Manusia hanya mampu berencana dan berikhtiar sekuat tenaga untuk meraih keberhasilan, namun manusia tidak mampu menjamin keberhasilan. Manusia wajib berusaha tapi tidak wajib berhasil, sebab hasil semata-mata urusan Sang Pencipta, yang mengatur semua urusan. Sangat patalogis ketika kita mengharuskan keberhasilan. Sebab kata ‘harus”, “mesti” “pokoknya” adalah pemaksaan kehendak atas diri, orang lain dan keadaan agar senantiasa berpihak pada keinginan dan harapan kita. Kata itu sangat membebani fisik dan psikis, seolah kita dapat menentukan dan mengendalikan takdir kita.

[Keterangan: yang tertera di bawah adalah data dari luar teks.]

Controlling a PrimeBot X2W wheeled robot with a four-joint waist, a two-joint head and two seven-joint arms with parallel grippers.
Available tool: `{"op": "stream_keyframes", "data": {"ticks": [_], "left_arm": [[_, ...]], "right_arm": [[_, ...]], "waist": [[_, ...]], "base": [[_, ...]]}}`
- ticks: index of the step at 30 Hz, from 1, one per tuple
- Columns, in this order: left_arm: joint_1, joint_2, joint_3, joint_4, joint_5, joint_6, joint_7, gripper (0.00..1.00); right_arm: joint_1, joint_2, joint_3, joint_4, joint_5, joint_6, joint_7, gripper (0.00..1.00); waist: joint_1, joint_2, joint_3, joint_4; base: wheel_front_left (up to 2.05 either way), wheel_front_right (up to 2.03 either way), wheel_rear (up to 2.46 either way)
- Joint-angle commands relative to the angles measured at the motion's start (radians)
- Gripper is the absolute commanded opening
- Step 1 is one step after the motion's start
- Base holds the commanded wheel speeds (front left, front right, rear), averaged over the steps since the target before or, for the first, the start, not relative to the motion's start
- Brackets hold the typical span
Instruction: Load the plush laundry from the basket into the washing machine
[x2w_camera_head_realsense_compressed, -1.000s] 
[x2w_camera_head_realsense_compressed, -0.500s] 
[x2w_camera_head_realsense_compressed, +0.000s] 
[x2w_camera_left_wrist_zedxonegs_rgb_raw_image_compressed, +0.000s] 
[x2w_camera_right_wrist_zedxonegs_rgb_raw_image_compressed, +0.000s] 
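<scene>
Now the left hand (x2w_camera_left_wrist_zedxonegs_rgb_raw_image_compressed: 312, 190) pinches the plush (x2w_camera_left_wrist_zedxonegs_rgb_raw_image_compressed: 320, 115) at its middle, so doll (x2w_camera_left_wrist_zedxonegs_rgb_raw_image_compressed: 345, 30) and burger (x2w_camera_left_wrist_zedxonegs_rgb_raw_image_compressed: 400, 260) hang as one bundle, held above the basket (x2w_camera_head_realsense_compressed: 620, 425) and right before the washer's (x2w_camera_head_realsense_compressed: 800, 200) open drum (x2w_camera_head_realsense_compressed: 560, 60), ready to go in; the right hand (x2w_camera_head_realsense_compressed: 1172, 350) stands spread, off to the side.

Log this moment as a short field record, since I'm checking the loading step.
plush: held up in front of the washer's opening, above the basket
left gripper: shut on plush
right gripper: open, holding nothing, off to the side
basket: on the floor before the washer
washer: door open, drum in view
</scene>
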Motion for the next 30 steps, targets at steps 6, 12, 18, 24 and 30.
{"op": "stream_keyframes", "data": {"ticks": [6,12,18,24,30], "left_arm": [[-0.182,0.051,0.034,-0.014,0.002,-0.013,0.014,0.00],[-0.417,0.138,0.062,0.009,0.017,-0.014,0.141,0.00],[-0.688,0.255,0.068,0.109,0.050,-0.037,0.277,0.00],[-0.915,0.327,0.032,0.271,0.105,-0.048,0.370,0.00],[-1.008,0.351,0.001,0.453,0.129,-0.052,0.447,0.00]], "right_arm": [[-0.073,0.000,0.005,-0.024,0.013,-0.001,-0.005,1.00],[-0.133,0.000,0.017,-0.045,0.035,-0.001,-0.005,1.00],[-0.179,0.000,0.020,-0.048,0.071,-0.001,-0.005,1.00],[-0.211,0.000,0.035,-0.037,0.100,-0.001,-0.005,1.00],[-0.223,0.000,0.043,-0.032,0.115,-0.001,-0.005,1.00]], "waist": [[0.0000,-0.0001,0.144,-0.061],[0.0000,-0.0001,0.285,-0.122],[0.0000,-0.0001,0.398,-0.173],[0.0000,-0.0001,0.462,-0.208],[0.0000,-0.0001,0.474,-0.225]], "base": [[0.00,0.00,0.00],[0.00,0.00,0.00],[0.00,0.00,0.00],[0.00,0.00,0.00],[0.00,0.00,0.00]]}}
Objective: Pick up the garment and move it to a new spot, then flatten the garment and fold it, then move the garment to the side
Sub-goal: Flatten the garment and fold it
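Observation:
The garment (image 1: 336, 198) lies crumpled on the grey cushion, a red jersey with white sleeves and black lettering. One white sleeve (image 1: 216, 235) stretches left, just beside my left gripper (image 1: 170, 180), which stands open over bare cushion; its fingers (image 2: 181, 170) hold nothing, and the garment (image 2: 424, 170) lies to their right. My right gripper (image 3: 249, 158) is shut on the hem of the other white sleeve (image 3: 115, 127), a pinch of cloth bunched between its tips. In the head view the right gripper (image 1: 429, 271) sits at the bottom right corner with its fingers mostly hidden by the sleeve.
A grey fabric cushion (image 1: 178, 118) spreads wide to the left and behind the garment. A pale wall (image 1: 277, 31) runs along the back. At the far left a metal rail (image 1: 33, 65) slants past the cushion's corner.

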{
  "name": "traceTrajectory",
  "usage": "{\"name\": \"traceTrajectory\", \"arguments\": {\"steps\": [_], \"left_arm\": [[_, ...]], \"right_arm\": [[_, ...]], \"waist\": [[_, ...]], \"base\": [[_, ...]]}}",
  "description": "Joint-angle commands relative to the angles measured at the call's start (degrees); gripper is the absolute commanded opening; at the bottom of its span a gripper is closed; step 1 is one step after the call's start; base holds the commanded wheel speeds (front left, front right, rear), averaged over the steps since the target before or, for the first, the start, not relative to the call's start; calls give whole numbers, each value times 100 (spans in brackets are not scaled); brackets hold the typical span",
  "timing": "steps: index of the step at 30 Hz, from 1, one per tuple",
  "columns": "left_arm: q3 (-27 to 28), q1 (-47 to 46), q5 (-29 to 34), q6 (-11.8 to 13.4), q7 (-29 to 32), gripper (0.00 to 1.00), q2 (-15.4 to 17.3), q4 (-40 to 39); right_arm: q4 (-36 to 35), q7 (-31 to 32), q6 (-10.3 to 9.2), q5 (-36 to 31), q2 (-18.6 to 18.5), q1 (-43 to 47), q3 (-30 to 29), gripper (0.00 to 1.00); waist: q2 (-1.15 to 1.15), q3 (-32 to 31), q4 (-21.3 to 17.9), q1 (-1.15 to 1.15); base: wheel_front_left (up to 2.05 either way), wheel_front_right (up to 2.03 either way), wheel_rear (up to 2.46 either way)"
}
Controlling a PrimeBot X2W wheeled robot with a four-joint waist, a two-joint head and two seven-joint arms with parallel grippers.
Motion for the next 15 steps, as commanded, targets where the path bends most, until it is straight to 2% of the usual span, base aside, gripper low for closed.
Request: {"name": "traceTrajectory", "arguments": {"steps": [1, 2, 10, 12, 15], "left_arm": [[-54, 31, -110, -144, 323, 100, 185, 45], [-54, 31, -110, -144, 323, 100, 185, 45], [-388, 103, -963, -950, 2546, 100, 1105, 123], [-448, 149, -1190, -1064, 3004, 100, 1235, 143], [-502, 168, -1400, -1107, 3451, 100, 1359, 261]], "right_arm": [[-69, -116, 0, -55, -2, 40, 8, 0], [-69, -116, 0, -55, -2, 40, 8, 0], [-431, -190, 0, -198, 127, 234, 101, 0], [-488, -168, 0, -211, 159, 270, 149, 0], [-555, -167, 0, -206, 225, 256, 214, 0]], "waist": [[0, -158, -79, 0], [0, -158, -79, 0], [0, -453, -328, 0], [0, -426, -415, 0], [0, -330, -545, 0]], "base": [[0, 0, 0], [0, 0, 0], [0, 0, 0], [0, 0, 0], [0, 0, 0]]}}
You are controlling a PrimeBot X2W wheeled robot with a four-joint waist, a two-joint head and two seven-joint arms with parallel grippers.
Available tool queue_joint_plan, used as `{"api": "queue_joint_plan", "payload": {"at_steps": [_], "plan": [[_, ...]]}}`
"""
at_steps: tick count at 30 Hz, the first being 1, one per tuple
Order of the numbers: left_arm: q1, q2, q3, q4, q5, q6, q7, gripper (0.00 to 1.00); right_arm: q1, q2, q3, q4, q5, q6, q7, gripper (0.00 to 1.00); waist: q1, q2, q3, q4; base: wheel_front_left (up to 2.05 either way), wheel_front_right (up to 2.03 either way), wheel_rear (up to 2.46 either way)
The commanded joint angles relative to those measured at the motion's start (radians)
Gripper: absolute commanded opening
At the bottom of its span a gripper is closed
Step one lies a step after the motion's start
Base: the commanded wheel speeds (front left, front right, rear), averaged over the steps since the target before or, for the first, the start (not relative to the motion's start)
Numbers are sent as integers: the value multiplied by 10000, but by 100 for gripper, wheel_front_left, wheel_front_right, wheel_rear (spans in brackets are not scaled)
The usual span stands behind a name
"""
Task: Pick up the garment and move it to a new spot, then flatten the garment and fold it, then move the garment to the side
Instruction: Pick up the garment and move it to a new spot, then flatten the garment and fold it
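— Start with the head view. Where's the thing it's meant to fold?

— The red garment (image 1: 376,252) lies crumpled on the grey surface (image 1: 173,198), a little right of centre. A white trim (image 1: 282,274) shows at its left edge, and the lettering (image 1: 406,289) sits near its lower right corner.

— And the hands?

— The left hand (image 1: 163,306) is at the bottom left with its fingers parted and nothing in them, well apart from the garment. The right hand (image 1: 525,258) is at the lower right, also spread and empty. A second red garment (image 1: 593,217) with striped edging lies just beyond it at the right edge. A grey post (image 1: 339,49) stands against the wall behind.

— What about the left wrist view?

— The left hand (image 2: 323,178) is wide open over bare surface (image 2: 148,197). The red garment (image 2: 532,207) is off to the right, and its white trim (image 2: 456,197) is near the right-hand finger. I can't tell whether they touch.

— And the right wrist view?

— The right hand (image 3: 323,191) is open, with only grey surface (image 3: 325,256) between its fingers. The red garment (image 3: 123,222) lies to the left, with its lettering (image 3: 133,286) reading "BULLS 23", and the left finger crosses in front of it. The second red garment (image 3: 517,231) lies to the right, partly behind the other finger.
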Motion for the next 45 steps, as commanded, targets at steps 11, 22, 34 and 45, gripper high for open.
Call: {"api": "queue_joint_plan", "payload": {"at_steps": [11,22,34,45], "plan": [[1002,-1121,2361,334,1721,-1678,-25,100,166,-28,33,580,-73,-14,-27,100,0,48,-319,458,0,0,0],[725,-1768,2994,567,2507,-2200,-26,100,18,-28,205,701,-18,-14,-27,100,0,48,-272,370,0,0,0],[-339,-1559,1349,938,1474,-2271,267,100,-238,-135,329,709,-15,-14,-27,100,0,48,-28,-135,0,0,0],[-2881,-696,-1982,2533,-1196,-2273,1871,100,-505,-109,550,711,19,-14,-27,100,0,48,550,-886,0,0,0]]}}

Setelah berusaha seoptimal mungkin, selebihnya kita serahkan  urusan tersebut kepada Allah Subhanahu Wata’ala, Rabb Yang Maha Menentukan. Kita hanya wajib berikhtiar dan tawakkal, selebihnya biarlah Allah yang menentukan. Jika kita berhasil meraih suatu impian itulah yang terbaik, namun jika belum berhasil meraih impian itu juga baik. Semua urusan mukmin itu kebaikan. Ketika belum berhasil dia ridha, ikhlas, dan bersaba, itu baik baginya. Jika berhasil meraih impian, dia bersyukur, bersyukur  juga maslahat baginya.

 

Tawakkal itu lebih indah dari pelangi setelah rintik hujan turun ke bumi. Tawakkal menjadi amunisi kelelahan jiwa setelah bekerja keras melewati  setiap jengkal proses. Tawakkal membuat kita semakin yakin pada Pencipta, bahwa kita insan lemah, tak berdaya, memiliki kemampuan terbatas, dan sangat membutuhkan pertolongan dan kemudahan dari Allah Subhanahu Wata’ala. Lalu alasan apa sebenarnya yang membuat kita membangkang terhadap perintah-Nya, menolak kebenaran yang Dia dan Rasul sampaikan, dan meremehkan setiap manusia atas keberhasilan yang kita peroleh.

 

 Kembali ke tawakkal.  Tawakkal itu indah, seindah harapan kita akan pertolongan Allah Subhanahu Wata'ala. Tawakkal lahir dari hati yang haqqul yaqin kepada Rabb Yang Maha Pengatur. Semua hal di bumi dan langit termasuk dalam diri setiap insan bekerja dengan izin-Nya. Tidak satupun kejadian di luar pengawasani-Nya. Hanya saja diri kita yang merasa tidak diawasi. Sehingga kita kehilangan kendali.


Keindahan tawakkal dapat kita pelajari dan kita renungkan betapa Allah Maha Pengatur semua kejadian. Dia membuat segala sampai. Dia juga yang mengatur jalan taqdir yang kadang menurut manusia tidak masuk akal. Untuk lebih memahami tawakkal, yuk kita simak kisah berikut.


Abu Hurairah Raḍiyallahu 'Anhu, dari Rasulullah Sallallahu 'Alaihi wa sallam bahwa beliau pernah mengisahkan ada seorang dari Bani Israil  meminjam uang seribu dinar kepada Bani Israil lainnya. Orang yang meminjamkan berkata:


“Datangkanlah saksi-saksi! Aku ingin mempersaksikan peminjaman ini kepada mereka.”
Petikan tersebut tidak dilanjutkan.